The flag of Daviess County, Indiana, also known as the "Thoroughfare for Freedom" flag, was created by Kathleen J. Cavanaugh for a county wide contest held in 1975. The flag was adopted on January 1, 1976, to coincide with the United States Bicentennial.

==History==
In 1975, the Daviess County Bicentennial Committee sponsored a contest where residents of the county could submit a flag and a seal design for the county. The contest was known as the "Heritage In Design" contest, and it was held in preparation for the United States Bicentennial. The winner of the contest would receive a $100 bond, and their flag and seal designs would become the official flag and seal of the county. Second place would receive a $50 bond.

The requirements for the contest were the following: Any person or group in the county could submit designs. No more than one submission per each design. Judging would be based upon how well the designs represented the county's history. The designs must be original, of high design quality, are of artistic value, and display good workmanship. The flag must be 16 inches by 24 inches. There should be one flag submitted on paper, and one flag submitted made out of flag materials.

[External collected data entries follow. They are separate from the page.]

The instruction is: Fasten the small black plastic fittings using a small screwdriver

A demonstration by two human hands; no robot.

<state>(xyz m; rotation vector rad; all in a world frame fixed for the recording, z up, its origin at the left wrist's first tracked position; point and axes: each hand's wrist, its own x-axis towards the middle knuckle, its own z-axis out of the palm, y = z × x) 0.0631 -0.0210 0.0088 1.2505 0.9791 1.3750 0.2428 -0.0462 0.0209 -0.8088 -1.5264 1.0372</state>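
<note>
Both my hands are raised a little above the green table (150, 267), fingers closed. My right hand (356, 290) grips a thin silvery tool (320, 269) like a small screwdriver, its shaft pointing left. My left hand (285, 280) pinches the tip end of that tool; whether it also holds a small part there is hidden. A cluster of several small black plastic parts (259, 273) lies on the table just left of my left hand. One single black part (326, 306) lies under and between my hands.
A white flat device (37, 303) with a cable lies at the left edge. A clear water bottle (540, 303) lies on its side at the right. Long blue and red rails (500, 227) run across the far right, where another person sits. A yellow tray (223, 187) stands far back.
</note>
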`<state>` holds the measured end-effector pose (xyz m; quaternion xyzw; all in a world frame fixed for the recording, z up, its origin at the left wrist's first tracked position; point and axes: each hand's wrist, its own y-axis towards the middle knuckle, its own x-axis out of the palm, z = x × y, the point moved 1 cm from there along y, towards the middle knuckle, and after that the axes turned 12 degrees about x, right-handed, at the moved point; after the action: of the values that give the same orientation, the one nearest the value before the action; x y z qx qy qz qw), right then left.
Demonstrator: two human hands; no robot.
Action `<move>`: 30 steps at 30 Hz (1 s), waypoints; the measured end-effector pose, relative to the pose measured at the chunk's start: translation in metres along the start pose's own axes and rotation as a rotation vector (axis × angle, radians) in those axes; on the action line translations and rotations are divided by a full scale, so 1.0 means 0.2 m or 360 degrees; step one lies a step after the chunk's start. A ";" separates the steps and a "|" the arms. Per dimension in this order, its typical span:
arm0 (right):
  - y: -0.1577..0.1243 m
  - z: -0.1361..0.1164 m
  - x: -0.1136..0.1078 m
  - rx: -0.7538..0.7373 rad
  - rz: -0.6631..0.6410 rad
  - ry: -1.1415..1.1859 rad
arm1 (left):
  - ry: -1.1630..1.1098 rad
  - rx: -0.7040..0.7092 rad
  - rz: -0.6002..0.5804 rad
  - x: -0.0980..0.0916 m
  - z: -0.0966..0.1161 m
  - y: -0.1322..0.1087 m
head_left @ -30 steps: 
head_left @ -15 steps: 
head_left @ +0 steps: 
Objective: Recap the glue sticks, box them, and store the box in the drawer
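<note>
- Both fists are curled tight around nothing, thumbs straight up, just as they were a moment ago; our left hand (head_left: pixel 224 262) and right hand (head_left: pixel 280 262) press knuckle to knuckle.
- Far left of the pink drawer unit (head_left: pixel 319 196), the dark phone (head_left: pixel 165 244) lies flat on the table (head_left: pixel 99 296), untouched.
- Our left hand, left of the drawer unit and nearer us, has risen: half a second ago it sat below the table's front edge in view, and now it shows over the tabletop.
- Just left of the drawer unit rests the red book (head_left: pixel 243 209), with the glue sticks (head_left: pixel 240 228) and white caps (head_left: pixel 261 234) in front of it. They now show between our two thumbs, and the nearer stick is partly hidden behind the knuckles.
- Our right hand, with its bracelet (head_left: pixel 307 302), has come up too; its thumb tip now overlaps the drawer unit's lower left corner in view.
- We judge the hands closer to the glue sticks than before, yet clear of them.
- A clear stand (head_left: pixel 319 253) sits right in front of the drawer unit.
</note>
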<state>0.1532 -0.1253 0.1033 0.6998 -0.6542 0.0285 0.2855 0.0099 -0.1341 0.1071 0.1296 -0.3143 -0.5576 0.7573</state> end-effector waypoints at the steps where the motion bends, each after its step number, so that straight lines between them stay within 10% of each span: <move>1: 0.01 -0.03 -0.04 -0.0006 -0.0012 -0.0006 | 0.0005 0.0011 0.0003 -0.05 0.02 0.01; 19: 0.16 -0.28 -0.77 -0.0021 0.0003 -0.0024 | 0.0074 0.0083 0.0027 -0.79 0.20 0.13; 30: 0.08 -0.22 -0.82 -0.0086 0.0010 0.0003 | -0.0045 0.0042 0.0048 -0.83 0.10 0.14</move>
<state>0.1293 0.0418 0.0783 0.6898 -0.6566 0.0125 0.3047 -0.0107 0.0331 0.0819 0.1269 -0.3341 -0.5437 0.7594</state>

The seal should have a diameter of 5 inches.

The submissions were reviewed by a group of judges. The flag and seal designed by Kathleen J. Cavanaugh, an accomplished artist and member of the Daviess County Art League, was chosen as the winner of the contest, and her flag and seal were subsequently adopted after slight revisions to the designs.

==Iconography==
===Design===
The flag consists of a reddish pink railroad in the center that is the height of the flag, shrinking in width as it goes from the bottom of the flag to the top. Placed on the railroad is a large white disc. In the center of the disc is a flame outlined in gold to give double emphasis. The flame is also depicted on the seal. Encompassing the inside edge of the disc is the phrase "DAVIESS COUNTY INDIANA". The dates 1816 and 1817 are inscribed on the bottom of the disc. There are 10 stars forming a circle around the train track, with five stars being on either side of the track. Kathleen J. Cavanaugh titled the flag "Thoroughfare for Freedom".

The railroad on the flag originally had 6 black horizontal stripes, but the county changed the design to contain 9 black stripes. The original design had the date 1976 inscribed on the disc, but the county changed the date to 1817 to match the seal.

===Symbolism===
The title "Thoroughfare for Freedom" was given to the flag to suggest the continuing progress of Daviess County from 1816 to 1976, the founding year of the county to the bicentennial anniversary of the United States. The railroad on the flag embodies the title of the flag. The light blue field symbolizes the short-lived Wabash and Erie Canal that was constructed in the county. The light blue field also symbolizes the hopes, ambitions, and disappointments of the entrepreneurs that built the county. The ten stars represent the ten townships of the county. The flame and its gold outline represents the vast coal resources in the county and the influence of religious faith that has sustained and inspired the county since the first settlers. The green garland around the flame symbolizes the importance of agriculture to the county and how no other county can produce crops better than Daviess County.

==Usage==
The flag is meant to represent all of Daviess County, Indiana. The Daviess County government maintains a copy of the flag.

The original copies of the flag and seal were donated to the Daviess County Museum and are on display in Room 300 of the museum.